O tom documental adotado para acompanhar seus deslocamentos remete à urgência do Dois Dias, Uma Noite (2014), dos irmãos Dardenne, guardadas as devidas proporções e contextos, é claro. No inevitável confronto com seu passado, Felicité descobre, nem sempre da forma mais agradável, que onde há individualismo e conflito de interesses pessoais, pode haver também solidariedade.
Á medida que vamos adentrando a vida da protagonista, tomamos contato, também, com as consequências e o alto preço pago por ter ousado abraçar sua independência. Ambientes pequenos sugerem uma espécie de enclausuramento, como se a possibilidade de fuga jamais se desenhasse para Felicité.
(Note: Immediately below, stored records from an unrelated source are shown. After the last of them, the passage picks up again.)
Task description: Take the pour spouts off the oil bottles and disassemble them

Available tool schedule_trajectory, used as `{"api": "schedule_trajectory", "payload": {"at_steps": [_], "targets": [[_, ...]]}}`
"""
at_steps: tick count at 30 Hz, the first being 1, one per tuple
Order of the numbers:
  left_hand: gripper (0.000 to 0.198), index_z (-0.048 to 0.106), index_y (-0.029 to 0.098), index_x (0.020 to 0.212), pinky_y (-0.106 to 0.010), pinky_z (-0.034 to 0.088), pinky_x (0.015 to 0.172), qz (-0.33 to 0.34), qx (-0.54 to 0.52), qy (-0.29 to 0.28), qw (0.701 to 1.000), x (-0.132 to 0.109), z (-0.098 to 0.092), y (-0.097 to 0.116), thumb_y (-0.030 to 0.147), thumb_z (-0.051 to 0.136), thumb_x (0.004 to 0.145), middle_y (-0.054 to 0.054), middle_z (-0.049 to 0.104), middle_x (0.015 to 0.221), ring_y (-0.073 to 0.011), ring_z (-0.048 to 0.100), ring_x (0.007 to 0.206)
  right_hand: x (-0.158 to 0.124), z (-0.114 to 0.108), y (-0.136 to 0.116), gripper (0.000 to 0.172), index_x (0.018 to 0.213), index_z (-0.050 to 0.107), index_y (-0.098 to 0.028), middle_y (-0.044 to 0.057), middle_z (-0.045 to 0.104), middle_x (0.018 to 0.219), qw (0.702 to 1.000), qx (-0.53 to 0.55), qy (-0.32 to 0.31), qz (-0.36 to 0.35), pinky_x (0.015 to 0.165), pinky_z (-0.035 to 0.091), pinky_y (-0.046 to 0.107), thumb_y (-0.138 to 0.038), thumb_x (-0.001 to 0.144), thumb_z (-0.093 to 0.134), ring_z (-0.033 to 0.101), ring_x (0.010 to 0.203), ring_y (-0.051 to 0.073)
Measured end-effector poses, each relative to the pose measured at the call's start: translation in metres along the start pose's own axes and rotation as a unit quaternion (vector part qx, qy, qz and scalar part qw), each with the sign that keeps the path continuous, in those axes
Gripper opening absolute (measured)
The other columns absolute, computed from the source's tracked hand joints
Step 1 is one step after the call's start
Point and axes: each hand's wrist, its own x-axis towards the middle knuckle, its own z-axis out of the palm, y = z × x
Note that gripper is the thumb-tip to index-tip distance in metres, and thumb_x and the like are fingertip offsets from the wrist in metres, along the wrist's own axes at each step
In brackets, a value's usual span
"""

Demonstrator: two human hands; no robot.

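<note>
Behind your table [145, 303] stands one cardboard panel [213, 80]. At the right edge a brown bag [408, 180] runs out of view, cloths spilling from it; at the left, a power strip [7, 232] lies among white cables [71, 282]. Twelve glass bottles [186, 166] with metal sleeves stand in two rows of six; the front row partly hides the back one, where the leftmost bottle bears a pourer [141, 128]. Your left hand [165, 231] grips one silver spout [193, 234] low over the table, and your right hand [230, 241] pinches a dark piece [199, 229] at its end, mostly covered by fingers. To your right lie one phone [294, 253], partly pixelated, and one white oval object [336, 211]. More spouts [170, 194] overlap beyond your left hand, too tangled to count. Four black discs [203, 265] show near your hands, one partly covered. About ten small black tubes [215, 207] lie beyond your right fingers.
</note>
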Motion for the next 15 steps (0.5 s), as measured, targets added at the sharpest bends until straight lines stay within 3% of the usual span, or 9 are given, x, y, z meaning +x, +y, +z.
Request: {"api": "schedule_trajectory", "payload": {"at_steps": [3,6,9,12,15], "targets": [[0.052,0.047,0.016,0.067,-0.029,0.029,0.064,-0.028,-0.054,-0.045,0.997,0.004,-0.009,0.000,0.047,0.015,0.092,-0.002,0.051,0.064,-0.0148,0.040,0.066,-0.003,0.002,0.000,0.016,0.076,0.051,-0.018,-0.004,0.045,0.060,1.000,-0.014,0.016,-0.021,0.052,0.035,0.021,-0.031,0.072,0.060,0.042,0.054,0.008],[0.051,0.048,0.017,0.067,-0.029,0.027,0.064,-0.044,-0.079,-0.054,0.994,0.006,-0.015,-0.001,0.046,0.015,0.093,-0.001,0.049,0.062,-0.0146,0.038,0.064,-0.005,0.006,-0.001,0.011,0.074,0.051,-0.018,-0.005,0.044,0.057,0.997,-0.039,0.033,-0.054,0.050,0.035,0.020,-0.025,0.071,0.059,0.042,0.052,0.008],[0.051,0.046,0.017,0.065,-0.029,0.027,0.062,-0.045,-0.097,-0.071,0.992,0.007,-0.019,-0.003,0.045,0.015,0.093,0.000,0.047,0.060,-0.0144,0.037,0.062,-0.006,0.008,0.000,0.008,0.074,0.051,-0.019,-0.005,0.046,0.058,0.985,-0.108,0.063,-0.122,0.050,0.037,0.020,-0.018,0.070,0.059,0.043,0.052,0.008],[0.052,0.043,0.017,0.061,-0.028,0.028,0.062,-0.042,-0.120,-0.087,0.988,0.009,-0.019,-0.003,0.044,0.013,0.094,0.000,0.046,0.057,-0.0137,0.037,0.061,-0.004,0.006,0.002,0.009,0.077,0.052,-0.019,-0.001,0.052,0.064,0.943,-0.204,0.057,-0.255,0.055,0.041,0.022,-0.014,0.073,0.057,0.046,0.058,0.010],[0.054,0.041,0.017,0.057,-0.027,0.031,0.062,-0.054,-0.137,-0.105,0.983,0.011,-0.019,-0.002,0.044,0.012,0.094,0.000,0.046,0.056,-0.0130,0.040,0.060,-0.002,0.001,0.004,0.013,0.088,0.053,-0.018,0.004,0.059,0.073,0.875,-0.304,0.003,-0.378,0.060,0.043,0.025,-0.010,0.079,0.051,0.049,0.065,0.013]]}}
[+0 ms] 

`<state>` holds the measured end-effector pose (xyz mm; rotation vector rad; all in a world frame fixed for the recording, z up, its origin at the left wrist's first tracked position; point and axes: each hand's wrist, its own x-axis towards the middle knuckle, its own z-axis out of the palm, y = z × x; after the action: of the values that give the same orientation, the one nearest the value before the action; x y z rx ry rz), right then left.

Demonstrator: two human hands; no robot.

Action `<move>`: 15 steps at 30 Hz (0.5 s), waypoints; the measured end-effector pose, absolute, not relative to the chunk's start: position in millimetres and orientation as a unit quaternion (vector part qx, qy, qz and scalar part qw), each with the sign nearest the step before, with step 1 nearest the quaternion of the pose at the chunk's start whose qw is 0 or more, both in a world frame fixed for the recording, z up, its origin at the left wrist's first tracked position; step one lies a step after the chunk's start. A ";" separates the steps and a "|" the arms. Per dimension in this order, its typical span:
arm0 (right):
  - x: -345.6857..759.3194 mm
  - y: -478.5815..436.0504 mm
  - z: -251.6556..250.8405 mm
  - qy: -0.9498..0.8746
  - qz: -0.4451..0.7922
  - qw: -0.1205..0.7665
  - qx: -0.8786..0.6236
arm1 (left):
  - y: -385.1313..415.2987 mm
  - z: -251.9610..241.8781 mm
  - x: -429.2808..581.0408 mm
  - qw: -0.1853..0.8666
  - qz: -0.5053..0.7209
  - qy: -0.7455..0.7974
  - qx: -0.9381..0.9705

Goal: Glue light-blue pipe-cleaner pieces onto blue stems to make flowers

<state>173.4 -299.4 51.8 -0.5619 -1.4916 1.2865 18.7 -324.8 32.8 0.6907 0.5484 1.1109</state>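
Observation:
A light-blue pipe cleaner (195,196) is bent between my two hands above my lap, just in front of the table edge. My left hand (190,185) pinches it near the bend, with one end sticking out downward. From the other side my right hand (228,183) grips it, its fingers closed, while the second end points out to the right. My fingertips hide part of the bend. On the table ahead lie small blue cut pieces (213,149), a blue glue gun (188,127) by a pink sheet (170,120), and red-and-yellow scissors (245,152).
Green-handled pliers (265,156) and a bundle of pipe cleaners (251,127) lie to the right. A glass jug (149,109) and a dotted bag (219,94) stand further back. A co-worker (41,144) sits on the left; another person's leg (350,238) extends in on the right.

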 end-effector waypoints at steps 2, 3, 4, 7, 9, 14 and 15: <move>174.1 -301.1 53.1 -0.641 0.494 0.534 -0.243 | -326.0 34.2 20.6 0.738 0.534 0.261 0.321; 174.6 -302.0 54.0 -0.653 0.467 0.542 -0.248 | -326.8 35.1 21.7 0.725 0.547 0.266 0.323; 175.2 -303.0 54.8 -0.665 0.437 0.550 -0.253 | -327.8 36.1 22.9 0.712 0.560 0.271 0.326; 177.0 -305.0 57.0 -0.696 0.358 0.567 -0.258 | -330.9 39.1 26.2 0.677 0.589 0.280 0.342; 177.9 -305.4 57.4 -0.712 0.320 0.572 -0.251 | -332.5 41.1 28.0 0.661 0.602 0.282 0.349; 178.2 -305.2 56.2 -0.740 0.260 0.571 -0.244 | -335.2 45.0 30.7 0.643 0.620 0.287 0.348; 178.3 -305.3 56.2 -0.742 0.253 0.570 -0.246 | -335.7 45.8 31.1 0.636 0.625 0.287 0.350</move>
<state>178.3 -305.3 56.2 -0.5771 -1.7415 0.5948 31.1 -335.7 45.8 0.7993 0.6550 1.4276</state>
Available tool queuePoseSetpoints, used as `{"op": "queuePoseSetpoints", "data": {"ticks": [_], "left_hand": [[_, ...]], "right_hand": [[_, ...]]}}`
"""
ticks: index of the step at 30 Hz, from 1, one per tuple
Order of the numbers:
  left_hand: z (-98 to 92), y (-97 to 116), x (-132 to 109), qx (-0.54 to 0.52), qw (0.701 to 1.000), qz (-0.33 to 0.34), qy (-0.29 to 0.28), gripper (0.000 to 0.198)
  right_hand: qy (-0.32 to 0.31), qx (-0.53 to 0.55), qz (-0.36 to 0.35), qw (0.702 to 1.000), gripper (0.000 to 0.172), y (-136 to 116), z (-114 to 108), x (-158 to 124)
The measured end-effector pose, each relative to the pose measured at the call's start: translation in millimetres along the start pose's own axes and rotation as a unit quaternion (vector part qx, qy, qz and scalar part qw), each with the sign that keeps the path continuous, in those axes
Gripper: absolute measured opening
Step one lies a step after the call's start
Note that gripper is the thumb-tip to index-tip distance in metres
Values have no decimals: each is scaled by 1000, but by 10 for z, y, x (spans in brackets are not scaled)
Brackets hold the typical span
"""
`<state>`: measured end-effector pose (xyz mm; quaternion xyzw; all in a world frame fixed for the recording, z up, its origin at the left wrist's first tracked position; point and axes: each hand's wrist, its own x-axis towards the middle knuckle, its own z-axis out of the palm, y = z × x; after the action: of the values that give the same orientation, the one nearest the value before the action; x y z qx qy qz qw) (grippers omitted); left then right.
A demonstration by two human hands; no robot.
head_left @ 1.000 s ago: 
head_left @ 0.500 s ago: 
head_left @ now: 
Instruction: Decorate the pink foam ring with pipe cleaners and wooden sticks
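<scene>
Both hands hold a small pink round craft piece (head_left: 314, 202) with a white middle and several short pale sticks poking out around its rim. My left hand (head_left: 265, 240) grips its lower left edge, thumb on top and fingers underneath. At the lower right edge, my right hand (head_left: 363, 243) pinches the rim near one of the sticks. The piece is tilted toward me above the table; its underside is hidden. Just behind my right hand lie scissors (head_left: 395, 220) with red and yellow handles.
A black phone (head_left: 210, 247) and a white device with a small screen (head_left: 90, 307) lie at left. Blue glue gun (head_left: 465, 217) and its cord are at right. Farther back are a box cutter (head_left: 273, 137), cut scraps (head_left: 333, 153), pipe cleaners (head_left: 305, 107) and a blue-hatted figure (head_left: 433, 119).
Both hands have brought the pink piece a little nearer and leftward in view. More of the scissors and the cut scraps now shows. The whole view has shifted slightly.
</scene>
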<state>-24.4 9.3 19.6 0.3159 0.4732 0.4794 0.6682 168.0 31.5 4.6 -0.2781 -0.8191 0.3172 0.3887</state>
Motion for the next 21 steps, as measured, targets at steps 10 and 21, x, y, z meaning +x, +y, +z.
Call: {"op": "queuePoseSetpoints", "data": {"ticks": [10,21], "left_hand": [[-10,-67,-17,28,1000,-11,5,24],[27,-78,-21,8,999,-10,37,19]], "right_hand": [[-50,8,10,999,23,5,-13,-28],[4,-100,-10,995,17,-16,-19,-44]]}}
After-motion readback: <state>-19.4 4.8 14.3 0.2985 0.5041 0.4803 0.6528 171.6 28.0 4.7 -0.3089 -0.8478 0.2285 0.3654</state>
Além da predominância da cor verde em muitos cenários, representando a constância da vontade, persistência e a autoafirmação, vistas nessa jornada.
Na segunda metade da projeção, o longa perde o foco e desanda o curso adotado em sua narrativa, quando direciona seus esforços na relação de Felicité com Tabu, um técnico de manutenção, bêbado e mulherengo, que desde o início demonstrava interesse por ela.
Sequências belíssimas e melancólicas da Orquestra Sinfônica de Kinshasa, filmadas em cores frias – tons de azul, cinza e preto -, e inserções de sonhos/delírios noturnos na selva, mais próximos do realismo fantástico, são contrastadas com a expressividade das cenas em que Felicité percorre um lugar que parece não oferecer chance alguma de redenção. Mas ela está disposta a desafiar as previsões e ir ao encontro do sentimento que evoca seu nome.